-- The problem --
Give back the lines of the records exactly, starting at the first and ending at the one with "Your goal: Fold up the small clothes".

[Collection entries]

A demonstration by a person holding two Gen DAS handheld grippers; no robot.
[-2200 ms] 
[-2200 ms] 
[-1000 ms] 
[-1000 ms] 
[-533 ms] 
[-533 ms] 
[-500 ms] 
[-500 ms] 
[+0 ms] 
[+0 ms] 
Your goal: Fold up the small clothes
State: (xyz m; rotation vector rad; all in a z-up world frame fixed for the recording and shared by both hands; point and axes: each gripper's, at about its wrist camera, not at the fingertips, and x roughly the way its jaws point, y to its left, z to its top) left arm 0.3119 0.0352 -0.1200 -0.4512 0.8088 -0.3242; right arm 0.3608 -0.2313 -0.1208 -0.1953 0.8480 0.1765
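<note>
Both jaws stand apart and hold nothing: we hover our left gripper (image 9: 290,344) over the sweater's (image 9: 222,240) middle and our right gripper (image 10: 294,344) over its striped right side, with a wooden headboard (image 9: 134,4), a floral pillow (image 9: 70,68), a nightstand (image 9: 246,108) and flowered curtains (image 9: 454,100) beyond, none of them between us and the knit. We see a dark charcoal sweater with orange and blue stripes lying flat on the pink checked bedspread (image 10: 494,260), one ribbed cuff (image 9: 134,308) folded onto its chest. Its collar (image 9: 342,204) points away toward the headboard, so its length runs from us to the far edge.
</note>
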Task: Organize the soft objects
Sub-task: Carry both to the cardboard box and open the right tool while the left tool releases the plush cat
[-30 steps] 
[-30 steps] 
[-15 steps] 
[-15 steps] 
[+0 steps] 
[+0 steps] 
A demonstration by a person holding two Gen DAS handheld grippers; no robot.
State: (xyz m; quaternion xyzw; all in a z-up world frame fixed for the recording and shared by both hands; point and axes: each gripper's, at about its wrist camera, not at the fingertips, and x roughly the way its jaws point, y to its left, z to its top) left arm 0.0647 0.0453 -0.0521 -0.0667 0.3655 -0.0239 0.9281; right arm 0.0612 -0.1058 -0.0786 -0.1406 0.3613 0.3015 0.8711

-- Answer to this task --
A demonstration by a person holding two Gen DAS handheld grippers; no robot.
[-2200 ms] 
[-2200 ms] 
[-1000 ms] 
[-1000 ms] 
[-533 ms] 
[-533 ms] 
[-500 ms] 
[-500 ms] 
[+0 ms] 
[+0 ms] 
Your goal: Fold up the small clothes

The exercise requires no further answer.